The appeal was allowed.

Reasons

Following the teachings of the Supreme Court of Canada, solicitor-client privilege has evolved into a fundamental and substantive rule of law which commands a unique status within the legal system, integral to the workings of the legal system itself. The substantive rule of solicitor-client privilege, as formulated in Descôteaux v. Mierzwinski, [1982] 1 S.C.R. 860, has been consistently applied by the Supreme Court of Canada. That rule, as formulated in Descôteaux at p. 875, states in particular:

  1. When the law gives someone the authority to do something which, in the circumstances of the case, might interfere with that confidentiality, the decision to do so and the choice of means of exercising that authority should be determined with a view to not interfering with it except to the extent absolutely necessary in order to achieve the ends sought by the enabling legislation.
  2. ...[E]nabling legislation referred to in paragraph 3 must be interpreted restrictively.

In the FCA's analysis, the Commissioner's use of the powers granted to him under para. 36(1)(a) and subs. 36(2) of the Act to obtain the confidential legal advice memorandum interfered with solicitor-client privilege in a manner that was unnecessary for the achievement of the enabling legislation. Applying the Supreme Court of Canada jurisprudence, subs. 36(2) must be interpreted restrictively in order to allow access to privileged information only where absolutely necessary to the statutory power exercised.

In the present appeal, the legal advice memorandum was specifically prepared in order to provide legal advice relating to the access to information requests. As such, it is not analogous to the records at issue in Ethyl, records which were relevant to the question as to whether the requested records did in fact exist; a question that the Commissioner had to answer in the course of his investigation. The FCA stressed that the ancillary records at issue in Ethyl came into existence before the access to information request and were not created for the purpose of allowing the government institution to properly respond to the information request. Accordingly, the question of whether subs. 36(2) empowers the Commissioner to compel the disclosure of the legal advice memorandum, which was prepared in response to an access to information request, remained outstanding in Ethyl.

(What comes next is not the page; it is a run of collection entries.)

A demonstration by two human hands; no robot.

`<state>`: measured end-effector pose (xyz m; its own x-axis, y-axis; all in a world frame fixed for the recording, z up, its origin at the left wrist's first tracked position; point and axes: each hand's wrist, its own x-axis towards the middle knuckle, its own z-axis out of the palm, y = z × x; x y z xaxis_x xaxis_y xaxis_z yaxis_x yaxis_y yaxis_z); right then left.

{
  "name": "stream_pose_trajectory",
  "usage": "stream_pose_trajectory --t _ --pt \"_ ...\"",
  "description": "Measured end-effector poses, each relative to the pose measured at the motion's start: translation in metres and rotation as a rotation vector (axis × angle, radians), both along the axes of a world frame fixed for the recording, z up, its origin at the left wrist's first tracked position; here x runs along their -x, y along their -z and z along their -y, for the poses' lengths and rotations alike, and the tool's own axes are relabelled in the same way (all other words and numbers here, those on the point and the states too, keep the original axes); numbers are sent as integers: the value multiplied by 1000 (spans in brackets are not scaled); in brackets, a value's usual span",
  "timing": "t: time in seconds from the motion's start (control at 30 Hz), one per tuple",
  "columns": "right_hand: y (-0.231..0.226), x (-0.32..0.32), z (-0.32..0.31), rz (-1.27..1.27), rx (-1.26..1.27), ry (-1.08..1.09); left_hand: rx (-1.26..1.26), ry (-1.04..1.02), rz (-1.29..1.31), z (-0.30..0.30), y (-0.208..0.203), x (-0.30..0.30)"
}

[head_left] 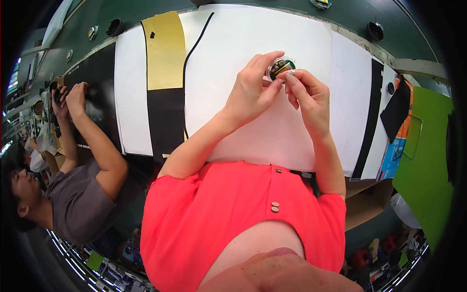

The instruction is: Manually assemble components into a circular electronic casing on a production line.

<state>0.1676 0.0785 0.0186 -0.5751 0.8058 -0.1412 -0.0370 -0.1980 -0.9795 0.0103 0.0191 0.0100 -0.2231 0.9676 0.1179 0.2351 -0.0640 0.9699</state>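
Observation:
Above the white work surface, my left hand (pixel 250 90) is closed around the edge of a small round device (pixel 278 67) with a clear rim. Its face is turned up and shows a green circuit board with small parts and a yellowish strip. My right hand (pixel 310 95) comes in from the other side, thumb and index finger pinched together at the device's lower right edge. A small white piece (pixel 291 72) shows between those fingertips; its kind is too small to tell. My fingers partly cover the device's rim.
A yellow sheet (pixel 164 51) and black strip (pixel 165 114) lie at the left, a black cable (pixel 195 44) beside them. Black cups (pixel 115 27) stand on the green far surface. At right lie a black cloth-like piece (pixel 396 104) and green board (pixel 423 141). A co-worker (pixel 80 199) handles a dark part at left.

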Motion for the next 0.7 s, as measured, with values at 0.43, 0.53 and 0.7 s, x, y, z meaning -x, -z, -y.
stream_pose_trajectory --t 0.43,0.53,0.7 --pt "-4 0 1 198 -81 -5 112 124 304 0 4 3" --pt "-5 2 5 235 -144 2 14 47 338 -2 8 -1" --pt "-2 6 6 249 -245 53 31 24 422 -2 11 -4"
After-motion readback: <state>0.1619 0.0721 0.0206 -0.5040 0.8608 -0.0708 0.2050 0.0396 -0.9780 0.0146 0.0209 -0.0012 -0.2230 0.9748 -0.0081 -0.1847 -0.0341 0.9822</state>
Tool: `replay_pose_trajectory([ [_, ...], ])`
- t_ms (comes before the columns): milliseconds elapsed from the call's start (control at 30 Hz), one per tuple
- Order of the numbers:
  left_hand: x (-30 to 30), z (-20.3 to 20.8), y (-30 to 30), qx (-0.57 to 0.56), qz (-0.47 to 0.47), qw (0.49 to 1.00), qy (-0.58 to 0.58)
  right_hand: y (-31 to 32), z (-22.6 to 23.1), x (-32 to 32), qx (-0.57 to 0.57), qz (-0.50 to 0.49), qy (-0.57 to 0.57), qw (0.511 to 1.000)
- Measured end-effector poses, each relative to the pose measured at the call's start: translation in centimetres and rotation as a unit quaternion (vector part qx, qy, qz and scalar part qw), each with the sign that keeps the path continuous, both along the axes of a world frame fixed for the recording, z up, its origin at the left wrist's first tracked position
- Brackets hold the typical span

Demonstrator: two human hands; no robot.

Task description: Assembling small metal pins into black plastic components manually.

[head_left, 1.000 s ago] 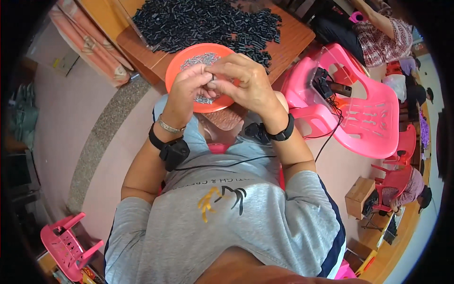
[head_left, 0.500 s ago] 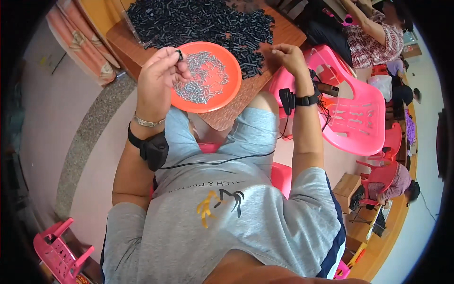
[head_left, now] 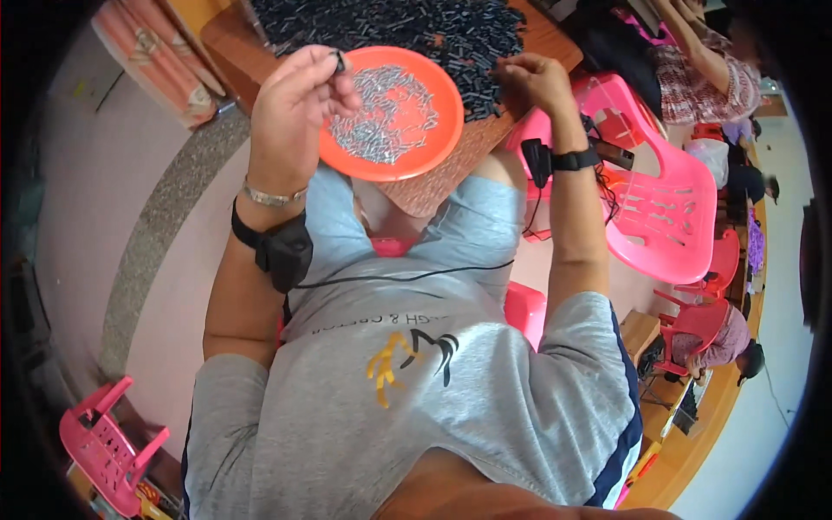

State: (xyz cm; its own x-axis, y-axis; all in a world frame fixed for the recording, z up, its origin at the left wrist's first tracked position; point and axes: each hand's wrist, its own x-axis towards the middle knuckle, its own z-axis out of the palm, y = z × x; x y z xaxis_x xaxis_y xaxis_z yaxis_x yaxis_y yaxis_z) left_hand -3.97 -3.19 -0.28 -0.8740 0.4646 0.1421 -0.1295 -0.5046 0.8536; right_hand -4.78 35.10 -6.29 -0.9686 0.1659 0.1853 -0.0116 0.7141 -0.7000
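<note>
Over the orange plate (head_left: pixel 451 130), at its 9 o'clock rim, left hand (head_left: pixel 299 95) pinches a small black piece (head_left: pixel 339 61) between closed fingertips, as half a second ago. Right hand (head_left: pixel 533 82), fingers curled, grip unclear, stays on the black pile (head_left: pixel 433 26) at 2 o'clock.

Dish, heap and hands on the surface

A dish (head_left: pixel 392 113) of small metal pins (head_left: pixel 381 108) lies at the near edge of the surface (head_left: pixel 433 186), a heap of small parts (head_left: pixel 416 26) behind it. The left hand (head_left: pixel 299 108) is raised over the dish's left rim; the right hand (head_left: pixel 533 82) touches the heap to its right, a chair (head_left: pixel 667 217) beyond.
</note>
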Motion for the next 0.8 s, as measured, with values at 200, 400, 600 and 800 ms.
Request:
replay_pose_trajectory([
  [200, -0.7, -0.5, -0.2, 0.002, 0.028, 1.000, -0.004, -10.6, 4.8, 3.1, 0.003, 0.206, 0.028, 0.978],
  [400, -0.1, -0.1, 0.2, 0.019, 0.006, 1.000, 0.002, -17.0, 4.1, 4.9, 0.214, 0.291, 0.005, 0.933],
  [600, -0.6, -0.7, -0.8, 0.028, -0.023, 0.999, 0.023, -17.9, 3.4, 4.8, 0.272, 0.248, 0.058, 0.928],
  [800, -0.1, -0.8, 0.1, 0.001, -0.017, 1.000, 0.017, -17.5, 2.7, 4.5, 0.271, 0.218, 0.076, 0.934],
])
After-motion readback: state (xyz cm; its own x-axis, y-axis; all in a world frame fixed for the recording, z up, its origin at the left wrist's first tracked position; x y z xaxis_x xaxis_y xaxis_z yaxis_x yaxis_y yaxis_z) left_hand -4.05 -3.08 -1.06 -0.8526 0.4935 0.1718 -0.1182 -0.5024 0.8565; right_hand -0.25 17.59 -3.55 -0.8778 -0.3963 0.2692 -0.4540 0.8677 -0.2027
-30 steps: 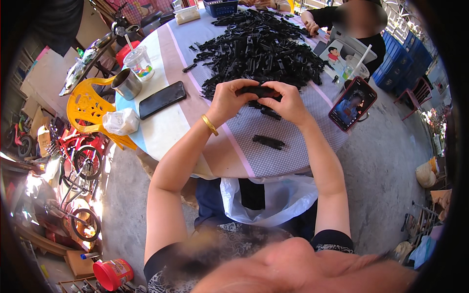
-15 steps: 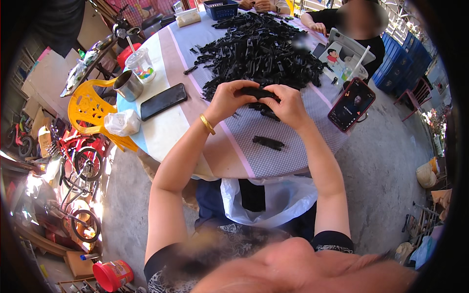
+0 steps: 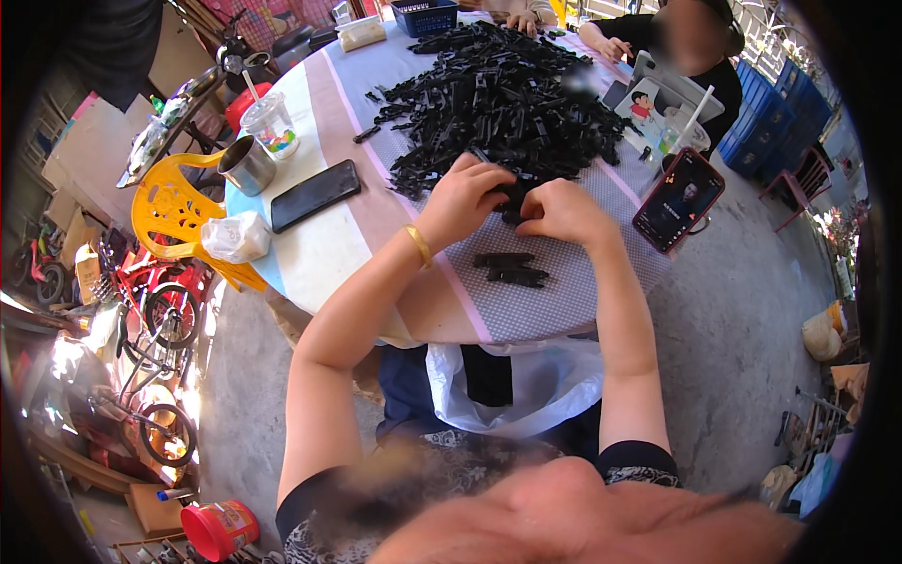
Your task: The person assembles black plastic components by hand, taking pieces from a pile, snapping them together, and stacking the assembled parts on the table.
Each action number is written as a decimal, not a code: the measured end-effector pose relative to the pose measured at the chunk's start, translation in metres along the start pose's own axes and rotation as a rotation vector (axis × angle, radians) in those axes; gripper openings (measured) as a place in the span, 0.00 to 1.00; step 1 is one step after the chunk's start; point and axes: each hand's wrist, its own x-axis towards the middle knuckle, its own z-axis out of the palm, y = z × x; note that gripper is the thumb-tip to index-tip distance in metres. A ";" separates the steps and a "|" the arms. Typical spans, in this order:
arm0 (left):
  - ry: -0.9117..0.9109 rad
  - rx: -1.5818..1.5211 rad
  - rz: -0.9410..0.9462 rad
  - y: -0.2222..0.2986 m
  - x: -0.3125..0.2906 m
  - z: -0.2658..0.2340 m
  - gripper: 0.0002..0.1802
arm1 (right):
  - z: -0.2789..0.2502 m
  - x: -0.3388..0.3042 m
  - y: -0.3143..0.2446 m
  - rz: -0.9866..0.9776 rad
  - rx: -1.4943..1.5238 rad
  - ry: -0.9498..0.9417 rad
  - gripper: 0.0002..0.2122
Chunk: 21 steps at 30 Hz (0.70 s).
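Note:
A big heap of slim black plastic parts [image 3: 498, 89] covers the far middle of the round table. At its near edge my left hand [image 3: 467, 197], with a gold bangle at the wrist, curls its fingers over a black plastic part [image 3: 510, 199]. The fingertips are partly hidden. Just right of that part is my right hand [image 3: 567, 212], fingers bent and thumb apart, with no held part visible in it. Nearer to me, two black parts lie side by side on the cloth, an upper one [image 3: 504, 259] and a lower one [image 3: 519, 276].
A dark phone [image 3: 316, 195], metal cup [image 3: 247, 165] and plastic cup [image 3: 270, 125] stand left. A lit phone [image 3: 678, 201] leans at the right edge. A white plastic bag [image 3: 564, 381] hangs open at my lap. Across the table sit other people, one hand [image 3: 615, 49] near a tablet.
The black part that both hands held now lies on the cloth beside the other one. My hands have separated slightly and shifted at the heap's near edge.

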 end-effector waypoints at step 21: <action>0.332 -0.376 -0.333 -0.003 0.005 0.010 0.05 | 0.019 0.022 -0.002 -0.144 0.909 0.650 0.07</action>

In the present context, a strong expectation of confidentiality with respect to the legal advice memorandum remains, despite subs. 36(2). In the Court's view, Parliament did not intend that a government institution be without the benefit of legal advice, provided in confidence, in deciding how to properly respond to an information request. The nature of the information contained in the legal advice memorandum and PCO's expectation of confidentiality with respect to that information led the Court to conclude that the legal advice memorandum is not absolutely necessary in order for the Commissioner to complete his investigation of the complaint. As a result, the Commissioner is not entitled to the production of the memorandum created in order to provide legal advice to the PCO in response to the access to information request made under the ATIA.

Comments

The Supreme Court of Canada dismissed the Information Commissioner's application for leave to appeal from the judgement of the Federal Court of Appeal.